De volgende dag trokken we daarheen, ook om in het museum van het kasteel een tentoonstelling te bekijken getiteld: Le merveilleux dans la Photographie. Dit vooral voor Sibrand die een zeer begaafd fotograaf is.

Het was zo’n stralende winterdag in December wanneer je zo goed kunt begrijpen dat de betere standen vroeger de Côte d’Azur uitkozen om daar de winter door te brengen.

Op het pleintje voor het kasteel was een antiekmaktje ingericht met de gebruikelijke dosis troep: een kraampje met oude briefkaarten en een met oude gramofoons en platen. De zoetgevooisde stem van een oude “chanteur de charme”waaide over het plein met dat onnavolgbare zacht ingekraste “patin” van schellakplaten.

Ik kocht een boekje met foto’s uit 1900 van Cannes en Nice en Menton, waarop je zag hoe het was en nooit meer zou worden.

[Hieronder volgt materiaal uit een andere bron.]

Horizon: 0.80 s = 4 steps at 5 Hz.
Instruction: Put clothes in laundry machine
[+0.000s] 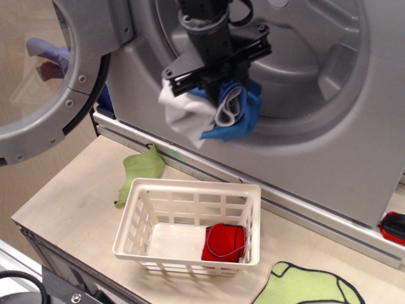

De fototentoonstelling was vreselijk. “Le merveilleux” bestond uit kleurenfoto’s van een autoweg bij nacht waarop je respectievelijk de gele slierten van de koplampen zag en de rode van de achterlichten. En er waren slecht geknipte fotocollages die met een surrealistische pretentie een meisje op de fiets een leuning van een wenteltrap op lieten rijden, of een dakterras waarop mensen stonden en waarbij de lucht was vervangen door een opname van bovenuit van een plein waarop wéér mensen  stonden zodat je een Esscher-achtige perspectieve vertekening kreeg. Een Franse burgerman die had gedacht zich hier met vrouw en kinderen te kunnen vermeien stond woedend tussen de collectie. “Ils montrent vraiment n’importe quoi!”Ze laten ook maar van alles zien! Ik hoopte maar dat de bewuste artiest fotograaf niet aanwezig was, anders had hij door die reactie nog  de illusie kunnen opbouwen dat hij echt kunst had gemaakt. Onbegrepen immers door de burgerij…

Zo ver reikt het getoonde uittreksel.